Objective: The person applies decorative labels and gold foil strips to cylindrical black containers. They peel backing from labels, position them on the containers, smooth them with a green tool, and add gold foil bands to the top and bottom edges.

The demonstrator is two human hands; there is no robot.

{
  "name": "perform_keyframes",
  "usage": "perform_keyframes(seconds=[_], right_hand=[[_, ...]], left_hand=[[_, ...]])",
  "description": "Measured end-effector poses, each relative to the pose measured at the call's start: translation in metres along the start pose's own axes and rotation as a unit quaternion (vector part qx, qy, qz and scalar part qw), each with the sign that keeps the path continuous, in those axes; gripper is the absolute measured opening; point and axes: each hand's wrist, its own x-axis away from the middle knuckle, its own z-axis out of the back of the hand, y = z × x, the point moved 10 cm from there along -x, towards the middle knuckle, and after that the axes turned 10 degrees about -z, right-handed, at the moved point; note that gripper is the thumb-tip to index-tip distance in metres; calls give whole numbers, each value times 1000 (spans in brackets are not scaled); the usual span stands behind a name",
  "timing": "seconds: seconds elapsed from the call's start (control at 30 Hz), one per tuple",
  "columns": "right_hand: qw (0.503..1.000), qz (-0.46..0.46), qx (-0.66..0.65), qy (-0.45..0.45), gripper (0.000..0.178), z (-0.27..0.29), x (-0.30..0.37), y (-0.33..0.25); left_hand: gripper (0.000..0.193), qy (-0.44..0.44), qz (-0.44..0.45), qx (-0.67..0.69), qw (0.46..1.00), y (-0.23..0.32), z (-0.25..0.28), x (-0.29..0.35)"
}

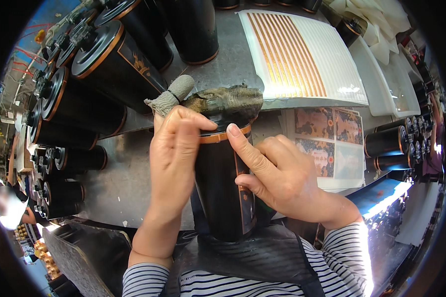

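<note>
A black cylindrical canister (215,193) with a copper band near its upper end leans against my lap, that end at the table edge. My left hand (172,153) is closed at the band's left side, its fingertips bent against the rim. One of its fingers is wrapped in grey cloth (172,95), tied with a black band. From the right, my right hand (282,178) presses a fingertip on the copper band (218,137), with another digit against the body and the rest curled. A dark, worn cloth-like pad (223,100) lies just beyond the canister's end.
Several similar black canisters (101,54) crowd the left and back. A white sheet (342,64) with copper strips lies on a raised board at the back right. Printed label sheets (314,123) are below it. A translucent plastic tray (374,79) and more canisters (389,142) stand far right.
</note>
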Motion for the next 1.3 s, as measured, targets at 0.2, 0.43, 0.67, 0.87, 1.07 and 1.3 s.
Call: perform_keyframes(seconds=[0.2,0.43,0.67,0.87,1.07,1.3], right_hand=[[1000,-2,-23,-3,59,0,0,1],[1000,5,-19,-2,60,1,-1,1],[999,19,-20,31,61,0,2,3],[998,40,15,55,63,2,1,1],[998,33,4,58,66,0,3,1],[997,26,40,63,65,0,6,-5]], left_hand=[[17,-54,52,39,996,2,-6,4],[18,-67,68,22,995,0,-6,2],[14,-42,56,-7,998,5,-6,0],[11,-72,-15,-118,990,9,-7,-6],[14,-82,37,-11,996,4,-6,-6],[11,-58,-41,-127,989,19,-12,-9]])
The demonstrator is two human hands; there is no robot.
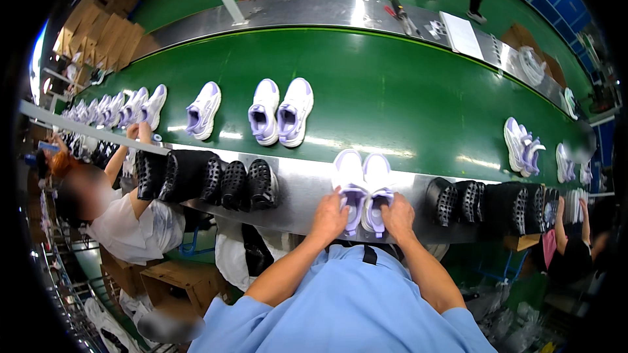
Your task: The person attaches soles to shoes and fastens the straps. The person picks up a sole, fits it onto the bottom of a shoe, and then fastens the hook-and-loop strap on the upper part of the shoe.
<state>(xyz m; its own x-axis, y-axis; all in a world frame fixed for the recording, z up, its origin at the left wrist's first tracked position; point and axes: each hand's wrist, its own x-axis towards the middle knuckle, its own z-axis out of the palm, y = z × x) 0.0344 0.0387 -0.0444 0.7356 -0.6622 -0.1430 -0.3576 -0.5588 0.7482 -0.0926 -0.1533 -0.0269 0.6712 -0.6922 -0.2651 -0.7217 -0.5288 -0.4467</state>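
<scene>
In front of me a pair of white and lavender sneakers stands side by side on the metal ledge, toes pointing away. My left hand (330, 214) grips the left sneaker (347, 168) near its heel and opening. The right sneaker (377, 171) is held the same way by my right hand (398, 214). Fingertips of both hands reach in at the shoe collars, and part of them is hidden there. Another pair of white and lavender sneakers (296, 112) sits farther left on the green conveyor belt (392, 85), with a single sneaker (204, 110) beyond it.
Black perforated shoe-shaped pieces (262, 184) line the metal ledge (301, 189) on my left, and more black pieces (442, 201) on my right. More sneakers (517, 145) stand on the belt's right. Co-workers (134, 222) sit on both sides. A white sheet (462, 35) lies on the far rail.
</scene>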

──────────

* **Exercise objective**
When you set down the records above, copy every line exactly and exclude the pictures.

* **Solution**
Objective: The person applies decorative labels and gold foil strips to cylindrical black containers. They peel backing from labels, position them on the containers, smooth them with a green tool, and add gold foil bands to the top and bottom edges.

The demonstrator is two human hands; there is no robot.

{
  "name": "perform_keyframes",
  "usage": "perform_keyframes(seconds=[_], right_hand=[[_, ...]], left_hand=[[_, ...]])",
  "description": "Measured end-effector poses, each relative to the pose measured at the call's start: translation in metres along the start pose's own axes and rotation as a unit quaternion (vector part qx, qy, qz and scalar part qw), each with the sign that keeps the path continuous, in those axes; gripper is the absolute measured opening; point and axes: each hand's wrist, its own x-axis away from the middle knuckle, its own z-axis out of the back of the hand, y = z × x, the point moved 10 cm from there along -x, towards the middle knuckle, and after that the axes turned 10 degrees about -z, right-handed, at the moved point; note that gripper is the thumb-tip to index-tip distance in metres; calls give whole numbers, each value times 1000 (spans in brackets are not scaled); the usual span stands behind a name",
  "timing": "seconds: seconds elapsed from the call's start (control at 30 Hz), one per tuple",
  "columns": "right_hand: qw (0.503..1.000), qz (-0.46..0.46), qx (-0.66..0.65), qy (-0.45..0.45), gripper (0.000..0.178), z (-0.27..0.29), x (-0.30..0.37), y (-0.33..0.25); left_hand: gripper (0.000..0.193), qy (-0.44..0.44), qz (-0.44..0.45), qx (-0.67..0.69), qw (0.46..1.00), y (-0.23..0.32), z (-0.25..0.28), x (-0.29..0.35)"
}


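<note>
A black cylindrical canister (215,193) with a copper band near its upper end leans against my lap, that end at the table edge. My left hand (172,153) is closed at the band's left side, its fingertips bent against the rim. One of its fingers is wrapped in grey cloth (172,95), tied with a black band. From the right, my right hand (282,178) presses a fingertip on the copper band (218,137), with another digit against the body and the rest curled. A dark, worn cloth-like pad (223,100) lies just beyond the canister's end.
Several similar black canisters (101,54) crowd the left and back. A white sheet (342,64) with copper strips lies on a raised board at the back right. Printed label sheets (314,123) are below it. A translucent plastic tray (374,79) and more canisters (389,142) stand far right.
</note>
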Motion for the next 1.3 s, as measured, targets at 0.2, 0.43, 0.67, 0.87, 1.07 and 1.3 s.
Call: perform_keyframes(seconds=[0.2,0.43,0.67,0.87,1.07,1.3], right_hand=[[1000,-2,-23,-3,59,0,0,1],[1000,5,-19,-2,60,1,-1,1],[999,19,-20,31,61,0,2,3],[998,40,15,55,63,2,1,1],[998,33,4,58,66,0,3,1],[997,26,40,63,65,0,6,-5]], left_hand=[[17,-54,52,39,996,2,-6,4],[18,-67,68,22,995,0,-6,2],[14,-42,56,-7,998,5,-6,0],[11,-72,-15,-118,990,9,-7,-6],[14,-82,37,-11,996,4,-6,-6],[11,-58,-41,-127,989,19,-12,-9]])
The demonstrator is two human hands; there is no robot.
Your task: The person attaches soles to shoes and fastens the straps. The person picks up a sole, fits it onto the bottom of a shoe, and then fastens the hook-and-loop strap on the upper part of the shoe.
<state>(xyz m; its own x-axis, y-axis; all in a world frame fixed for the recording, z up, its origin at the left wrist's first tracked position; point and axes: each hand's wrist, its own x-axis towards the middle knuckle, its own z-axis out of the palm, y = z × x) 0.0344 0.0387 -0.0444 0.7356 -0.6622 -0.1430 -0.3576 -0.5588 0.7482 -0.0926 -0.1533 -0.0269 0.6712 -0.6922 -0.2651 -0.7217 -0.5288 -0.4467</state>
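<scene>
In front of me a pair of white and lavender sneakers stands side by side on the metal ledge, toes pointing away. My left hand (330, 214) grips the left sneaker (347, 168) near its heel and opening. The right sneaker (377, 171) is held the same way by my right hand (398, 214). Fingertips of both hands reach in at the shoe collars, and part of them is hidden there. Another pair of white and lavender sneakers (296, 112) sits farther left on the green conveyor belt (392, 85), with a single sneaker (204, 110) beyond it.
Black perforated shoe-shaped pieces (262, 184) line the metal ledge (301, 189) on my left, and more black pieces (442, 201) on my right. More sneakers (517, 145) stand on the belt's right. Co-workers (134, 222) sit on both sides. A white sheet (462, 35) lies on the far rail.
</scene>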

Nothing remains to add to the answer.